- What to do
Below are some records; quote exactly the lines from the one that contains "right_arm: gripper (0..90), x" through the one that contains "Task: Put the", inclusive, and no others.
──────── Records for this task ────────
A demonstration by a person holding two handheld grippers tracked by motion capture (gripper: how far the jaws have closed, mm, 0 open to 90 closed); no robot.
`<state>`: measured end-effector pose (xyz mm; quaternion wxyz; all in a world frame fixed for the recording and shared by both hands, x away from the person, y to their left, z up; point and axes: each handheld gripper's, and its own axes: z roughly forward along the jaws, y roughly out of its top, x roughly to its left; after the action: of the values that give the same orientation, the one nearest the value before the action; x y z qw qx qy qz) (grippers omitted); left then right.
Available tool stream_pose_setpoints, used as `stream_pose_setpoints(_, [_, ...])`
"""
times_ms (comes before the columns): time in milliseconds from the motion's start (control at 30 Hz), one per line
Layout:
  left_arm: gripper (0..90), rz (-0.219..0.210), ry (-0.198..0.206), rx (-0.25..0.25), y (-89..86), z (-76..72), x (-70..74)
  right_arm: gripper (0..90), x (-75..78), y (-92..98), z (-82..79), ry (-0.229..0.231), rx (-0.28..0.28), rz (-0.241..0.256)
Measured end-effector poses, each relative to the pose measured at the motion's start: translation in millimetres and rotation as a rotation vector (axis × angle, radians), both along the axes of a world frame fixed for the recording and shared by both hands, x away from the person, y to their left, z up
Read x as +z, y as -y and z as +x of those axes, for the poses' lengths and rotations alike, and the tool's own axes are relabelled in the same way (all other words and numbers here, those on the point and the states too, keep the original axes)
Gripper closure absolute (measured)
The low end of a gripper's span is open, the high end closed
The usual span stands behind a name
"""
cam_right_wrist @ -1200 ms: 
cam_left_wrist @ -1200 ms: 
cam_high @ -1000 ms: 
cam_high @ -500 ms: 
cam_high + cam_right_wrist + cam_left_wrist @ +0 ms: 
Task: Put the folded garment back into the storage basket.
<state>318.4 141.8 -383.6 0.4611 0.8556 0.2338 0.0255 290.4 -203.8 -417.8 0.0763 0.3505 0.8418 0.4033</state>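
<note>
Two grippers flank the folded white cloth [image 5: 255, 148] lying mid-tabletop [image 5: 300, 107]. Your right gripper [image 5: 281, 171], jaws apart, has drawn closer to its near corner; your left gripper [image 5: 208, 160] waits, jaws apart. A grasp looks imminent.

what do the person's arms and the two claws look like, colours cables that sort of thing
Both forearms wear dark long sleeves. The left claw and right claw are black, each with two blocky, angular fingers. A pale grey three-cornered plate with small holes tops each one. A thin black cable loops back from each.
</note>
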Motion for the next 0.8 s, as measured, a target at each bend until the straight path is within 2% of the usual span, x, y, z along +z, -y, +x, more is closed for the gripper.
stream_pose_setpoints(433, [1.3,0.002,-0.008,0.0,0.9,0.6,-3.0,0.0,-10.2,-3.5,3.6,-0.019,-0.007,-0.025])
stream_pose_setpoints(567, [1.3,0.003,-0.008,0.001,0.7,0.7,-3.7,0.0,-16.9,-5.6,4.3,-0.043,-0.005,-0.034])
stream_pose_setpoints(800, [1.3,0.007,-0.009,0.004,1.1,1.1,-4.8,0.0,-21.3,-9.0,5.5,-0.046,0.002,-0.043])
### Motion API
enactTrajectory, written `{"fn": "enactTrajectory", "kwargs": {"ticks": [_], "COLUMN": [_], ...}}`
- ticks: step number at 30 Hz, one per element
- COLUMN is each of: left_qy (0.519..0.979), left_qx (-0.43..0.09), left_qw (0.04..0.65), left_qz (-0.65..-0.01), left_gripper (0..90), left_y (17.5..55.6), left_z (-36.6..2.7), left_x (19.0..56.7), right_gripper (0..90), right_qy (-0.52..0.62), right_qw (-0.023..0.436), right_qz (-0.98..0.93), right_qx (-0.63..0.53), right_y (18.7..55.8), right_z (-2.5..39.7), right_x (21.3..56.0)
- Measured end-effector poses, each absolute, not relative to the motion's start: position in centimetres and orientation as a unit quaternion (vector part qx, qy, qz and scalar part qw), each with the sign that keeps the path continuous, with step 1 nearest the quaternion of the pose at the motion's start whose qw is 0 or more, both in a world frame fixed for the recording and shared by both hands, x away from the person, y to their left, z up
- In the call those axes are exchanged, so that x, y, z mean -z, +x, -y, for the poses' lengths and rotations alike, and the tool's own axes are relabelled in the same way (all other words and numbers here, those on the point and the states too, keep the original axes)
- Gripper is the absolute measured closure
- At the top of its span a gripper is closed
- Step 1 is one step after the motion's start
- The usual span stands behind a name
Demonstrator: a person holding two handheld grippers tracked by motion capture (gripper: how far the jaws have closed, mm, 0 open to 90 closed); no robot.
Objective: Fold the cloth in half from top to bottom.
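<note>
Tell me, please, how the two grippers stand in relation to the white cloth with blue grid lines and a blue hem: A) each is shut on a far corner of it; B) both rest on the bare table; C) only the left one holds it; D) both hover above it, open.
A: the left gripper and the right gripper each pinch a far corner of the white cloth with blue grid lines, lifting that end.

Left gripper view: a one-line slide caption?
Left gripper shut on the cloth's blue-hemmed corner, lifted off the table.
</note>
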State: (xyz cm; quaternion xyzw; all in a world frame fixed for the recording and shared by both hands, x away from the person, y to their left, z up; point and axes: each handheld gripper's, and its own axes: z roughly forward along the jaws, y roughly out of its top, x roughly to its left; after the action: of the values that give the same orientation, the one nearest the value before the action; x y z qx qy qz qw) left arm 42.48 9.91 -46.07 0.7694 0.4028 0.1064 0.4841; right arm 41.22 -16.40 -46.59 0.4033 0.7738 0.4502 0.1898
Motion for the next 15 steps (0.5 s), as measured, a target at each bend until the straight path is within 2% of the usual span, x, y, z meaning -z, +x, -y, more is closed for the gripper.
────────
- Response to this exercise
  right_arm: gripper (0..90), x (-75..78), y (-92..98), z (-82..79), ry (-0.229..0.231), rx (-0.28..0.28), rz (-0.241..0.256)
Measured end-effector poses, each relative to the pose measured at the motion's start: translation in millimetres and rotation as a rotation vector (axis × angle, radians), both along the axes of a world frame fixed for the recording and shared by both hands, x away from the person, y to their left, z up
Read x as +z, y as -y and z as +x of those axes, for the poses' lengths and rotations alike, and the tool's own axes are relabelled in the same way (all other words and numbers here, those on the point and the states too, keep the original axes)
Gripper closure absolute (measured)
The low end of a gripper's span is open, the high end closed
The usual span stands behind a name
"""
cam_right_wrist @ -1200 ms: 
cam_left_wrist @ -1200 ms: 
cam_high @ -1000 ms: 
cam_high @ -500 ms: 
cam_high + cam_right_wrist + cam_left_wrist @ +0 ms: 
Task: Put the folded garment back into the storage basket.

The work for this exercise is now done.